**To do:**
Check each line of the listing below for the string "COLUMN", and give only how many lines hold it.

**The data:**
*** Begin section ***

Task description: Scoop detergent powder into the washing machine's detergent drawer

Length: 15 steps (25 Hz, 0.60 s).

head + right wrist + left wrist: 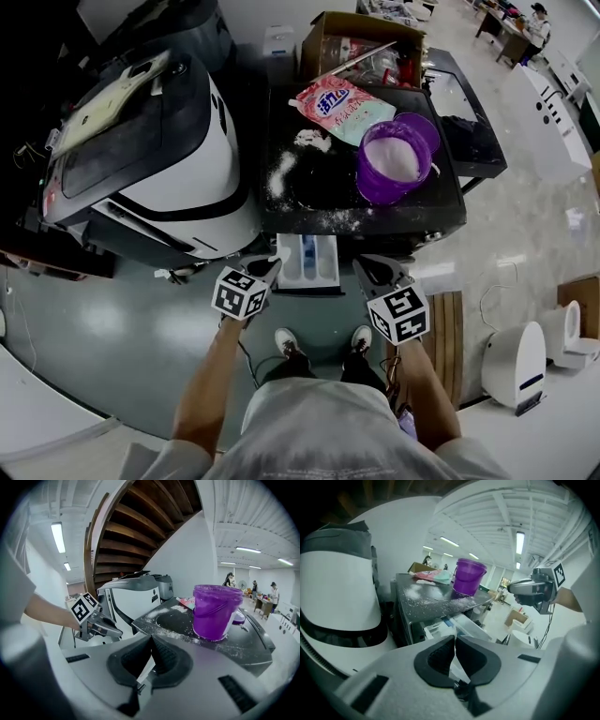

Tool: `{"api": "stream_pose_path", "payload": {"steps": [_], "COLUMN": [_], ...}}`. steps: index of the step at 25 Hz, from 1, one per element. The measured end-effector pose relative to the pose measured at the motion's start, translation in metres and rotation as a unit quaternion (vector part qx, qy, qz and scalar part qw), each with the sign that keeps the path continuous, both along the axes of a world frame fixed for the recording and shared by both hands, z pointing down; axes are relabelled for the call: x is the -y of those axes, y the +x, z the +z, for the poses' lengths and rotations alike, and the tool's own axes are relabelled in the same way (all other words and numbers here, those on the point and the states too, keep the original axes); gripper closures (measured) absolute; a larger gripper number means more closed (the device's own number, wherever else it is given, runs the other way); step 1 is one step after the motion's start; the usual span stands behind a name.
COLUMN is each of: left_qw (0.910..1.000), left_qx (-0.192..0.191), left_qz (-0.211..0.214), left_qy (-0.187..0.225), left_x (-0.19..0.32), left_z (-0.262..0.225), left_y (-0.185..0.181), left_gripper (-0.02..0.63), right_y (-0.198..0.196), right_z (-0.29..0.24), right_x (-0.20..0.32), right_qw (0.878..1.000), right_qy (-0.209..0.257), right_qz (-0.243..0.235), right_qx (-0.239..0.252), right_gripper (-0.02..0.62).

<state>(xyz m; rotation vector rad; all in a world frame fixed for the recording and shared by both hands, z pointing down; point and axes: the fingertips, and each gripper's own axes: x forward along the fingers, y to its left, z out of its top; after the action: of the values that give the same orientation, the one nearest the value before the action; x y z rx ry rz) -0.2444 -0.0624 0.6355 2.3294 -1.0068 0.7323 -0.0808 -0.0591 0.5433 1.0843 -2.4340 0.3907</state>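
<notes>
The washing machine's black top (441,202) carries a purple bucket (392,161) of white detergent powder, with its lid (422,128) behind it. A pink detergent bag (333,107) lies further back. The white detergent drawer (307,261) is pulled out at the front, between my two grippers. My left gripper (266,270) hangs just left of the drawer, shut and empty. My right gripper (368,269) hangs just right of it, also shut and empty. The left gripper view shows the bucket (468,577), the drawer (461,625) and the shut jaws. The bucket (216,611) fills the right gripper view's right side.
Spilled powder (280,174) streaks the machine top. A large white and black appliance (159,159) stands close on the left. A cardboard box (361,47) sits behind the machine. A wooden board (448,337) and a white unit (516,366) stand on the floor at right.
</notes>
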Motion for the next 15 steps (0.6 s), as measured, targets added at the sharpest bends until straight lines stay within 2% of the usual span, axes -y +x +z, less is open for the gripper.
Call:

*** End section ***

**Exercise result:**
2